Here are the summarized considerations for the cluster size decision:

Decision Consideration
Cluster size (number of nodes per cluster) Switchless configuration via the Azure portal or ARM templates is only available for 1, 2, or 3 node clusters.

Clusters with 4 or more nodes require physical switch for the storage network traffic.
Scale out requirements If you intend to scale out your cluster using the orchestrator, you need to use a physical switch for the storage network traffic.

Step 2: Determine cluster storage connectivity

Diagram showing step 2 of the network decision framework.

As described in Physical network requirements, Azure Stack HCI supports two types of connectivity for storage network traffic:

  • Use a physical network switch to handle the traffic.
  • Directly connect the nodes between them with crossover network or fiber cables for the storage traffic.

The advantages and disadvantages of each option are documented in the article linked above.

As stated previously, you can only decide between the two options when the size of your cluster is three or less nodes.
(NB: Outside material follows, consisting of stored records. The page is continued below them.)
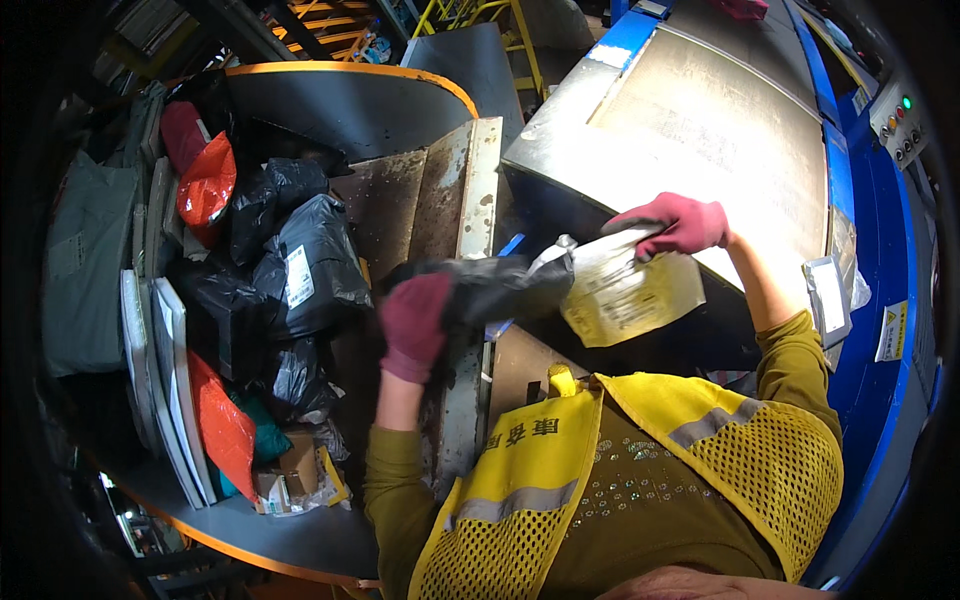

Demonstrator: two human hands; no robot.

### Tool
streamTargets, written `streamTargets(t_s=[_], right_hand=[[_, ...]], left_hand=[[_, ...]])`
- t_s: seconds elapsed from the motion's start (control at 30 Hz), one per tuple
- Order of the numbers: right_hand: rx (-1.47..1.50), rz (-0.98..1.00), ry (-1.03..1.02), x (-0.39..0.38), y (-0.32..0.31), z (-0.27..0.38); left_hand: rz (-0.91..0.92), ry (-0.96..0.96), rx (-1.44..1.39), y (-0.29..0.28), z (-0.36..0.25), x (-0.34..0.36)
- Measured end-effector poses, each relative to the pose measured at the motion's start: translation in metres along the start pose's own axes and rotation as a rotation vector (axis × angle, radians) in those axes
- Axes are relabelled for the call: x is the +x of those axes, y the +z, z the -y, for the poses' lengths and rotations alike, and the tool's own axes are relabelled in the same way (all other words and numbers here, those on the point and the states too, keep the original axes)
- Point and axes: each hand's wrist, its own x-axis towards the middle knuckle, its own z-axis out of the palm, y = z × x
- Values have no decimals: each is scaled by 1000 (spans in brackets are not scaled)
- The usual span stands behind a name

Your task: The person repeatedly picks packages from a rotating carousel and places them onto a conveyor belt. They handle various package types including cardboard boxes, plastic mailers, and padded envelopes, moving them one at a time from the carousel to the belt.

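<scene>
My left hand point(415, 325), in a maroon glove, is closed on a black plastic parcel point(510, 285), blurred by movement, above the rusty inner ledge of the bin. My right hand point(675, 225), also gloved in maroon, grips the top of a pale yellowish bag with a printed label point(630, 300). That bag hangs beside the black parcel's twisted light end, over the dark gap before the bright conveyor point(700, 95); whether the two are joined I cannot tell.
An orange-rimmed bin point(350, 70) on the left holds several black bags point(310, 265), red packets point(205, 180), flat parcels point(175, 390) and a small cardboard box point(295, 460). At right are a button panel point(895, 125) and a small flat parcel point(825, 300). A yellow stepladder point(520, 45) stands behind.
</scene>
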Motion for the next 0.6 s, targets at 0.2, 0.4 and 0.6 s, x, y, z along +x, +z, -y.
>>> streamTargets(t_s=[0.2,0.4,0.6], right_hand=[[9,-145,124,-11,-7,-22],[320,-694,209,-76,-46,-142],[524,-1490,202,-156,-99,-241]], left_hand=[[354,-632,122,-7,58,-50],[-94,-978,-43,1,115,-135],[-222,-1170,-202,23,93,-127]])
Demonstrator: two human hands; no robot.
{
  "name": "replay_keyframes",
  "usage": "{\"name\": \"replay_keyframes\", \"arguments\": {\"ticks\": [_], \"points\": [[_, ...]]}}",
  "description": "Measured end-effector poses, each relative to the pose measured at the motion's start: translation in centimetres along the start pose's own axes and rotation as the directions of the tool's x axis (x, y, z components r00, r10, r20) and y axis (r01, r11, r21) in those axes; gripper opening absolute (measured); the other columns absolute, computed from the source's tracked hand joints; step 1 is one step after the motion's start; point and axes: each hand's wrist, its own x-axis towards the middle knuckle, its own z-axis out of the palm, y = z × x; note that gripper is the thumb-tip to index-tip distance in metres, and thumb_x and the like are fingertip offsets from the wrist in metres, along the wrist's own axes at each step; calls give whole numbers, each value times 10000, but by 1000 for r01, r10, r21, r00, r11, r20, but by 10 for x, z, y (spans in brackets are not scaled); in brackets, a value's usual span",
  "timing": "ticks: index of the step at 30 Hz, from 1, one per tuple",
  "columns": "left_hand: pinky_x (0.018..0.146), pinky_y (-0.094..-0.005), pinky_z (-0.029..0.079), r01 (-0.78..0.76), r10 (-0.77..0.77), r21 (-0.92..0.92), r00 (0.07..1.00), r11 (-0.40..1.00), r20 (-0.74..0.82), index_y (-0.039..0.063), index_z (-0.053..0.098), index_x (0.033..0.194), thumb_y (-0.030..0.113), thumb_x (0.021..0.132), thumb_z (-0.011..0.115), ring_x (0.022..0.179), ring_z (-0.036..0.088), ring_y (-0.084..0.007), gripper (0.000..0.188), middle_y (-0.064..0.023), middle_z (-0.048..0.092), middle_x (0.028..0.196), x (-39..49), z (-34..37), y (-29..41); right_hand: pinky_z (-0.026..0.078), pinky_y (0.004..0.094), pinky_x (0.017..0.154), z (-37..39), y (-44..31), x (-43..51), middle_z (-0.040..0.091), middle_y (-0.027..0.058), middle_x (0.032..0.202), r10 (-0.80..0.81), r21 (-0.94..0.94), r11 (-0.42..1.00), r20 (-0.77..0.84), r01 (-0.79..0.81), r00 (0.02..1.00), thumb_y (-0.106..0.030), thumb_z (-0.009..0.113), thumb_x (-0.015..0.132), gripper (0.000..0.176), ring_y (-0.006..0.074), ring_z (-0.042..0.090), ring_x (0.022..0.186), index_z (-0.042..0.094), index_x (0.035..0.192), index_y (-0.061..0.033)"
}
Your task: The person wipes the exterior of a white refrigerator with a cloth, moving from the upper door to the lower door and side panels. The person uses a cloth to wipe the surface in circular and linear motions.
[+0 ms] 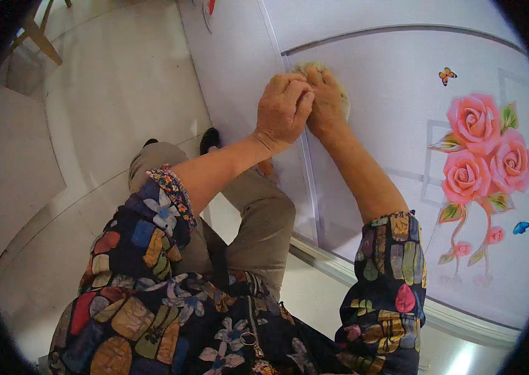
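My right hand [325, 101] presses a pale cloth [346, 101] flat against a white panel [381, 117] with a dark groove near its top. The cloth shows at the fingertips and along the outer side of that hand. My left hand [285, 108] is beside it with curled fingers, touching the back of my right hand near the knuckles; whether it also grips some of the cloth cannot be told. Both hands are near the upper corner of the panel, beside a narrow vertical strip [309, 173]. Printed pink roses [475, 122] decorate the panel to the right.
Pale floor tiles [119, 84] lie at the left, with wooden furniture legs [42, 42] at the upper left. A light metal-like rail [461, 323] runs along the panel's lower edge. A butterfly picture [447, 76] is above the roses. My bent knees are close to the panel.
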Motion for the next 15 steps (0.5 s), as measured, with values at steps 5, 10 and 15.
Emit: {"name": "replay_keyframes", "arguments": {"ticks": [5, 10, 15], "points": [[1016, -427, 482, -3, 9, 48, 993, 999, -114, 50, 674, 1089, 153, 984, 632, 1141, 599, -318, 152, -140, 661, 1182, 13, 0, -14, 414, 444, 1049, -1, 13, 43, 663, 31, 1165, -25, -55, 998, -152, 17, 988, -184, 680, 838, 212, 268, 546, 1242, 729, 1037, -130], [1005, -418, 493, 75, -75, -1, 997, 997, -14, 45, 659, 1165, 156, 988, 632, 1121, 611, -320, 211, -147, 656, 1188, 6, 0, -17, 412, 467, 1038, -1, 2, 17, 675, 24, 1157, -23, -26, 999, -172, 19, 985, -164, 677, 849, 214, 261, 543, 1245, 726, 1057, -145], [1023, -458, 479, 60, -46, -66, 979, 996, 197, 18, 603, 1304, 213, 987, 637, 1126, 605, -375, 373, -190, 647, 1223, -35, 5, -3, 391, 480, 1062, -10, -21, -54, 691, 25, 1242, -3, -33, 999, -86, 0, 996, -201, 643, 895, 256, 248, 504, 1310, 738, 1127, -144]]}}
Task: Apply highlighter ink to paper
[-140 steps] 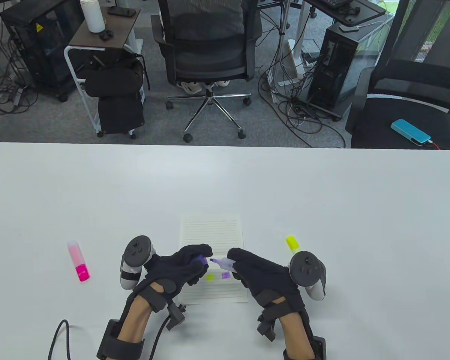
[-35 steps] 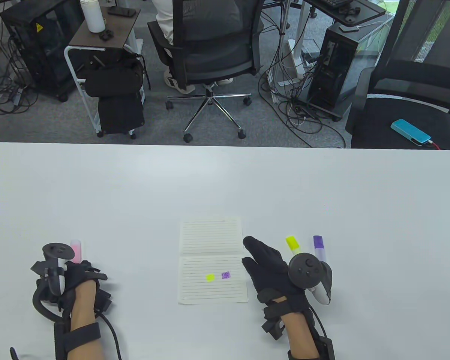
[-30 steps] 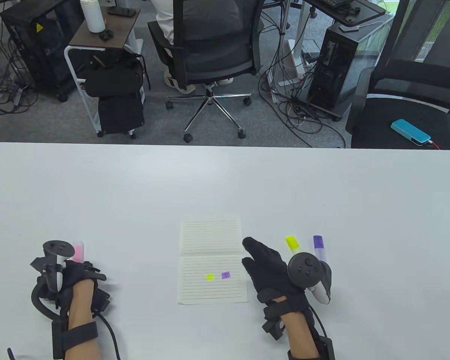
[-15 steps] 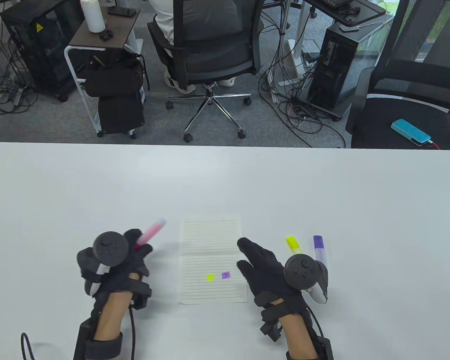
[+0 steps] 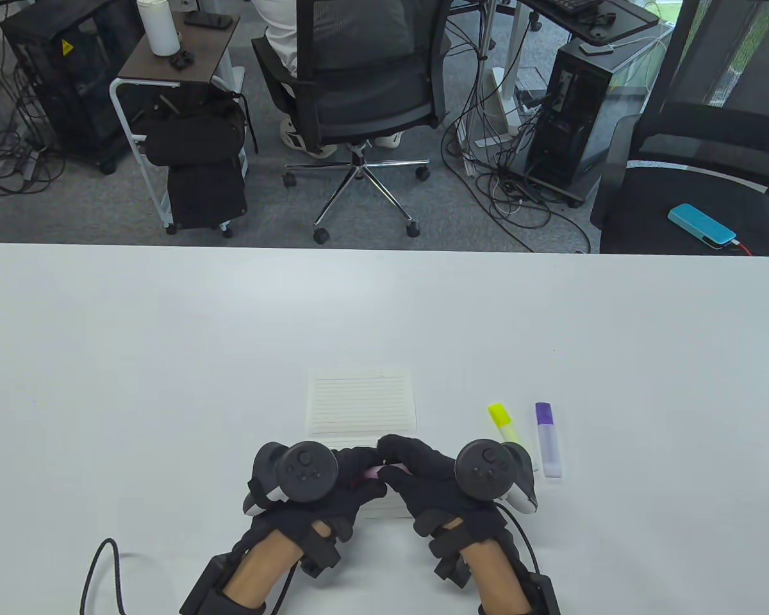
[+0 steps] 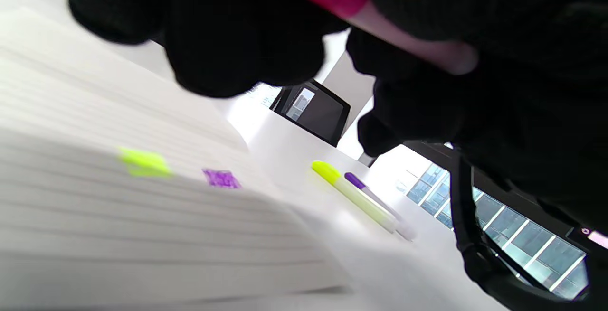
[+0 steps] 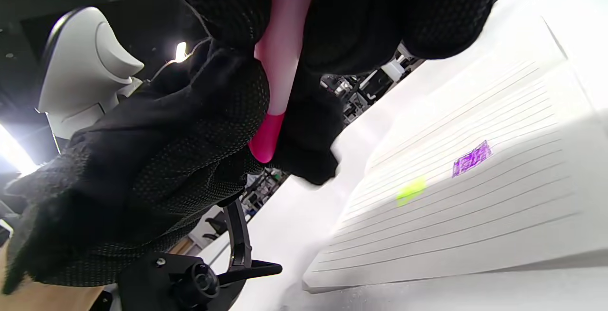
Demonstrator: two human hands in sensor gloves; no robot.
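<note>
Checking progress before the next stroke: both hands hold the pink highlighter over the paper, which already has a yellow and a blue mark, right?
Nearly. The second mark is purple, not blue, as the right wrist view shows beside the yellow mark. Both the left hand and right hand do hold the pink highlighter over the paper.

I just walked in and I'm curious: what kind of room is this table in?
Most likely an office or lab workspace. Beyond the white table stand mesh office chairs, tower computers on the carpet with tangled cables, and a small rolling cart.

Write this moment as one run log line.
both hands grip pink highlighter over paper | cap on | yellow, purple highlighters idle
</note>
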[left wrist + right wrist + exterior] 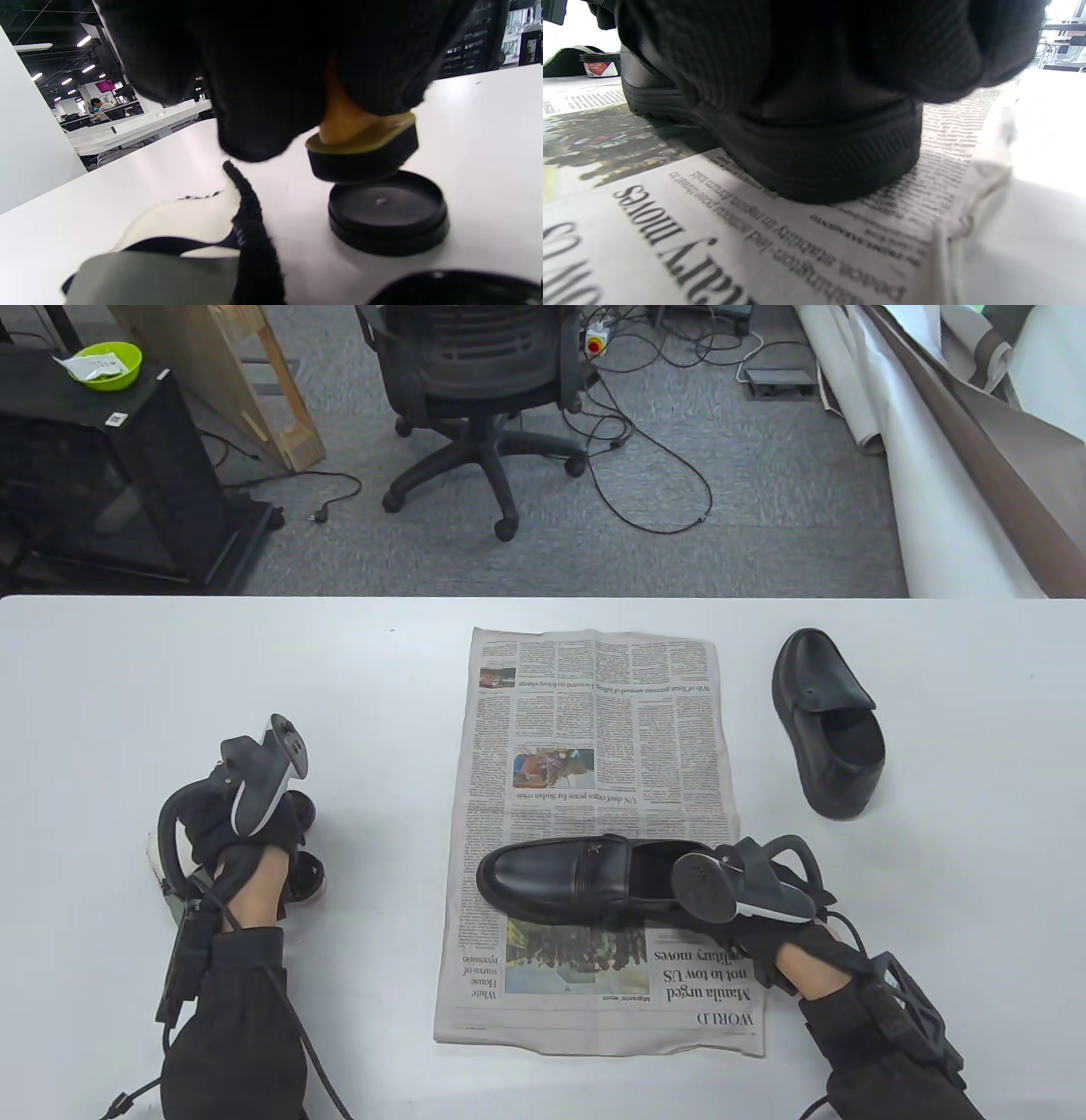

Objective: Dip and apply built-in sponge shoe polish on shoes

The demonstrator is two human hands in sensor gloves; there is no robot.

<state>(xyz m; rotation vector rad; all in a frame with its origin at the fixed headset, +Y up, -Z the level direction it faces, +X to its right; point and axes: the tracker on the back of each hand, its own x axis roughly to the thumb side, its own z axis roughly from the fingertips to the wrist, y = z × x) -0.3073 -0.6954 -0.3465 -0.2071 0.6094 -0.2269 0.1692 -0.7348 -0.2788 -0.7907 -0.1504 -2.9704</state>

Any cluster with four or more nodes is automatically deployed using a network switch for storage.

If clusters have fewer than three nodes, the storage connectivity decision influences the number and type of network intents you can define in the next step.

For example, for switchless configurations, you need to define two network traffic intents. Storage traffic for east-west communications using the crossover cables doesn't have north-south connectivity and it is completely isolated from the rest of your network infrastructure. That means you need to define a second network intent for management outbound connectivity and for your compute workloads.

Although it is possible to define each network intent with only one physical network adapter port each, that doesn't provide any fault tolerance. As such, we always recommend using at least two physical network ports for each network intent. If you decide to use a network switch for storage, you can group all network traffic including storage in a single network intent, which is also known as a hyperconverged or fully converged host network configuration.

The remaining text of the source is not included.